• **To do**: From the first line of the material to the line containing "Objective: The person", inclusive, write out each line exactly, leaving out the pictures.

• **Information provided**:
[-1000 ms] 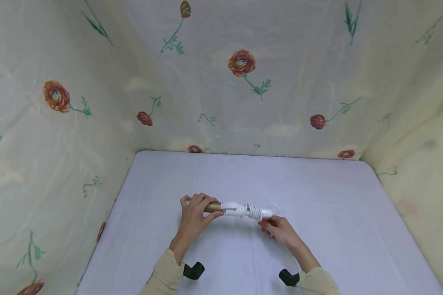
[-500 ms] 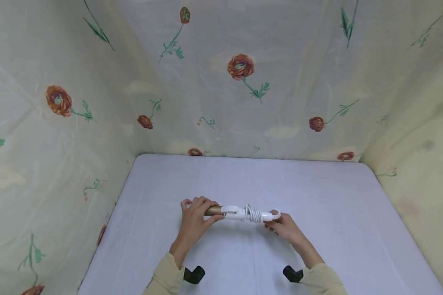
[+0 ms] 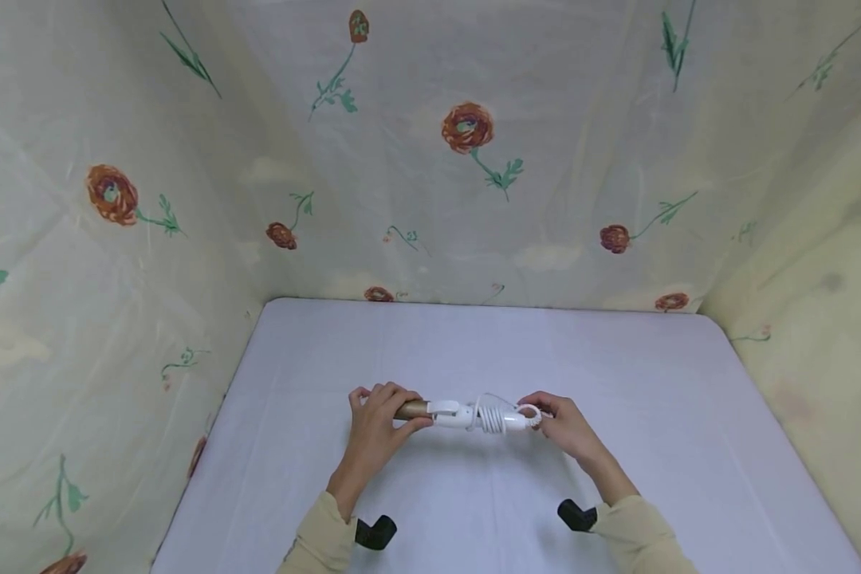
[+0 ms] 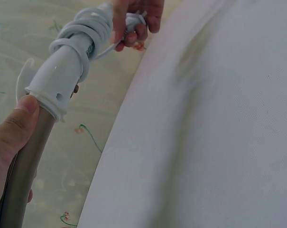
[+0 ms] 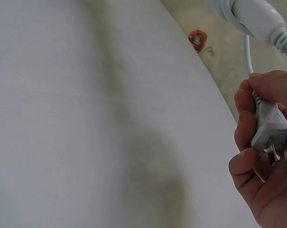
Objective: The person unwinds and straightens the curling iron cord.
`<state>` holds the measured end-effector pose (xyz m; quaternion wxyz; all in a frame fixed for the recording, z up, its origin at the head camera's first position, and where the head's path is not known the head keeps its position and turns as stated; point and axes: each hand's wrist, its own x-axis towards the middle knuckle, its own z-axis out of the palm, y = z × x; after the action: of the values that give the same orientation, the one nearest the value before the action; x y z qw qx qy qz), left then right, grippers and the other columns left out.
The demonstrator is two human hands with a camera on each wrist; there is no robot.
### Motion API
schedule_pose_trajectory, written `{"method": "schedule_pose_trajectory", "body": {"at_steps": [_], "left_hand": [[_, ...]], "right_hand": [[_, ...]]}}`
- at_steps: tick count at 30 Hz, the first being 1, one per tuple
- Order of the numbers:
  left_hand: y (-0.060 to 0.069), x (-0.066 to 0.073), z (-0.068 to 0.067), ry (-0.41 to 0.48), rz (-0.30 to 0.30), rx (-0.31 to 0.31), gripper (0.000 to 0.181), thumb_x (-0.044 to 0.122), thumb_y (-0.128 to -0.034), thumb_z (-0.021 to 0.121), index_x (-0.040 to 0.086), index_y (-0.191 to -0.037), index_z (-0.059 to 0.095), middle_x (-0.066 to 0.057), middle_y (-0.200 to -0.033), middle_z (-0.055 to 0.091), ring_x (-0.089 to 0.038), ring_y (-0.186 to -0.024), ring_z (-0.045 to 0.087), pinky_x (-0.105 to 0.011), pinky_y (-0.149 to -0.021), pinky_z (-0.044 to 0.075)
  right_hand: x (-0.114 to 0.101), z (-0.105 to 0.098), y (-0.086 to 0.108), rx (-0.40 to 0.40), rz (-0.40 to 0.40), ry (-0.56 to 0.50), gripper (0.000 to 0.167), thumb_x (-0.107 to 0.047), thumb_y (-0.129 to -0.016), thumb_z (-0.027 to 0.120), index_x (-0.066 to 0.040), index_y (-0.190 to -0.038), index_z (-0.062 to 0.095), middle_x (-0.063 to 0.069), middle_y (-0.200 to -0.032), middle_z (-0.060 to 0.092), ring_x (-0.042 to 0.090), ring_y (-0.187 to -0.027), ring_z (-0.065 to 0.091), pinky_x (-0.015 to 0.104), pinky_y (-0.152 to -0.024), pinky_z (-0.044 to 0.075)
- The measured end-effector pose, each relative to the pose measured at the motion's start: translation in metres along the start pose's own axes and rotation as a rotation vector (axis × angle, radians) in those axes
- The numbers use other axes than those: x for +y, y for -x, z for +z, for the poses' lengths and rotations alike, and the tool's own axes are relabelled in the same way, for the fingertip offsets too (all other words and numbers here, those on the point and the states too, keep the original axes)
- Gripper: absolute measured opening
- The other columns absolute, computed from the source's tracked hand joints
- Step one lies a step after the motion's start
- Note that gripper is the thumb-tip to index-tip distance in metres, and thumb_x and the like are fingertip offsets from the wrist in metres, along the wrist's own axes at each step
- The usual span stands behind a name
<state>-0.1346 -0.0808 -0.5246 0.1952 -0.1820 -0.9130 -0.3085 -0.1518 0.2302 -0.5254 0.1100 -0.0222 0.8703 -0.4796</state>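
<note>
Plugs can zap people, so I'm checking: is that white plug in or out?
Out of any socket: the white plug sits in the right hand, its metal prongs bare.

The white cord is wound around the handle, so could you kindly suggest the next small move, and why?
Probably ease the plug around the handle to free one turn of the cord. The right hand holds the plug, a short stretch of cord runs loose to it, and several turns circle the handle. The left hand grips the brown barrel, which should steady everything.
</note>
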Motion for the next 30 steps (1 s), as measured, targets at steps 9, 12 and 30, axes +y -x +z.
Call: {"method": "schedule_pose_trajectory", "body": {"at_steps": [9, 12, 30], "left_hand": [[0.0, -0.001, 0.001, 0.003, -0.024, -0.043, 0.038, 0.05, -0.0734, 0.072, 0.025, -0.102, 0.069, 0.01, -0.093, 0.063, -0.011, -0.086, 0.055, -0.047, -0.091, 0.024], [0.001, 0.0, 0.001, 0.001, -0.022, -0.044, 0.038, 0.049, -0.073, 0.072, 0.025, -0.102, 0.069, 0.01, -0.093, 0.064, -0.011, -0.086, 0.055, -0.048, -0.091, 0.024], [0.004, 0.001, 0.006, -0.014, -0.045, -0.041, 0.036, 0.048, -0.073, 0.073, 0.024, -0.1, 0.069, 0.01, -0.09, 0.063, -0.011, -0.084, 0.055, -0.048, -0.092, 0.024]], "right_hand": [[-0.008, -0.011, -0.003, 0.043, -0.068, 0.102, 0.021, -0.028, -0.093, 0.061, -0.011, -0.103, 0.068, 0.008, -0.105, 0.068, 0.02, -0.097, 0.056, 0.03, -0.077, 0.044], [-0.011, -0.012, -0.002, 0.038, -0.072, 0.108, 0.024, -0.032, -0.093, 0.06, -0.011, -0.104, 0.067, 0.008, -0.105, 0.068, 0.02, -0.093, 0.056, 0.03, -0.075, 0.045], [-0.028, -0.023, 0.007, 0.056, -0.16, 0.129, 0.026, -0.033, -0.094, 0.058, -0.012, -0.105, 0.066, 0.005, -0.1, 0.068, 0.017, -0.085, 0.054, 0.027, -0.069, 0.045]]}}
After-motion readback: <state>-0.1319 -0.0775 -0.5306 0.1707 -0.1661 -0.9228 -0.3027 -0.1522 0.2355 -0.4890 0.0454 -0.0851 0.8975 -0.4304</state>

• **Expected answer**:
[-1000 ms] 
[-500 ms] 
[+0 ms] 
[+0 ms] 
[+0 ms] 
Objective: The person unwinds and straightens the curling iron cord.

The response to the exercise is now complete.